Try it: Find the lines below that contain the string "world". Copy each one.

[Start of section]

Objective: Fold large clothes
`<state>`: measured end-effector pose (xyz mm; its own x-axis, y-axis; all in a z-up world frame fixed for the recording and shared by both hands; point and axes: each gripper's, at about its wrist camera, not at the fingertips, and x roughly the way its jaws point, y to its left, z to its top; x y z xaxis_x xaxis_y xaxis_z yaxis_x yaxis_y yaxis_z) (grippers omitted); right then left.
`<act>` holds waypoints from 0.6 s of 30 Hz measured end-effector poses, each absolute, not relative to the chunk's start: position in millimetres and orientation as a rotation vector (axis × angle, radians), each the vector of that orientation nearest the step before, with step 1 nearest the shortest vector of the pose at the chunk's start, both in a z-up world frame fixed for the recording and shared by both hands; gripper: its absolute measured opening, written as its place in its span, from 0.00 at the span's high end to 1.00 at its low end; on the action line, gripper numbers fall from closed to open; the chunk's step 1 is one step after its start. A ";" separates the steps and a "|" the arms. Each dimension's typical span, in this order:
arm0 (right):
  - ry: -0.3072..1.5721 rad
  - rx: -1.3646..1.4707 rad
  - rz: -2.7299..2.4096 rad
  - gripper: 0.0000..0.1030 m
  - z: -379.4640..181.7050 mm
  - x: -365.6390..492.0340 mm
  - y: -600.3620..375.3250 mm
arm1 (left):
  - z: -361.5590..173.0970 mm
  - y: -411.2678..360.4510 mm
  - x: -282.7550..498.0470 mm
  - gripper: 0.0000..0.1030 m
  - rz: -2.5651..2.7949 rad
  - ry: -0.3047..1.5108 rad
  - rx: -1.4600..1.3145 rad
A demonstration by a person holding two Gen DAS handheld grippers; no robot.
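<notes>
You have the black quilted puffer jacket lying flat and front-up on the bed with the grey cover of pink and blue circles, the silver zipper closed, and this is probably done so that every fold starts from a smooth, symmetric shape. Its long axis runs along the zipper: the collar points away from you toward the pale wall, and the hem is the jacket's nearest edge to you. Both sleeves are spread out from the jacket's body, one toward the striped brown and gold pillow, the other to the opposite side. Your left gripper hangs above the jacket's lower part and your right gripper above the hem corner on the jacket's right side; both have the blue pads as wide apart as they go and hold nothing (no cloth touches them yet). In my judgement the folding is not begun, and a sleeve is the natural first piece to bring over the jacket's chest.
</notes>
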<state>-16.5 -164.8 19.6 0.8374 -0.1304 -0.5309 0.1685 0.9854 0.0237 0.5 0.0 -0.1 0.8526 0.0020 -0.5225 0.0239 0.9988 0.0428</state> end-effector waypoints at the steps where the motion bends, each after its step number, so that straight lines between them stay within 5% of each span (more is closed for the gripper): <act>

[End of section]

Expected answer:
`<state>`: measured end-effector pose (xyz mm; its own x-axis, y-axis; all in a z-up world frame fixed for the recording and shared by both hands; point and axes: each gripper's, at about its wrist camera, not at the fingertips, and x roughly the way its jaws point, y to its left, z to its top; x y z xaxis_x xaxis_y xaxis_z yaxis_x yaxis_y yaxis_z) (grippers omitted); right then left.
`<act>` holds waypoints from 0.6 s of 30 Hz measured end-effector poses, each absolute, not relative to the chunk's start: position in millimetres and orientation as a rotation vector (axis × angle, radians), each the vector of that orientation nearest the step before, with step 1 nearest the shortest vector of the pose at the chunk's start, both in a z-up world frame fixed for the recording and shared by both hands; gripper: its absolute measured opening, written as its place in its span, from 0.00 at the span's high end to 1.00 at its low end; on the action line, gripper numbers fall from closed to open; the chunk's step 1 is one step after its start. A ";" separates the steps and a "|" the arms. Each dimension's typical span, in this order:

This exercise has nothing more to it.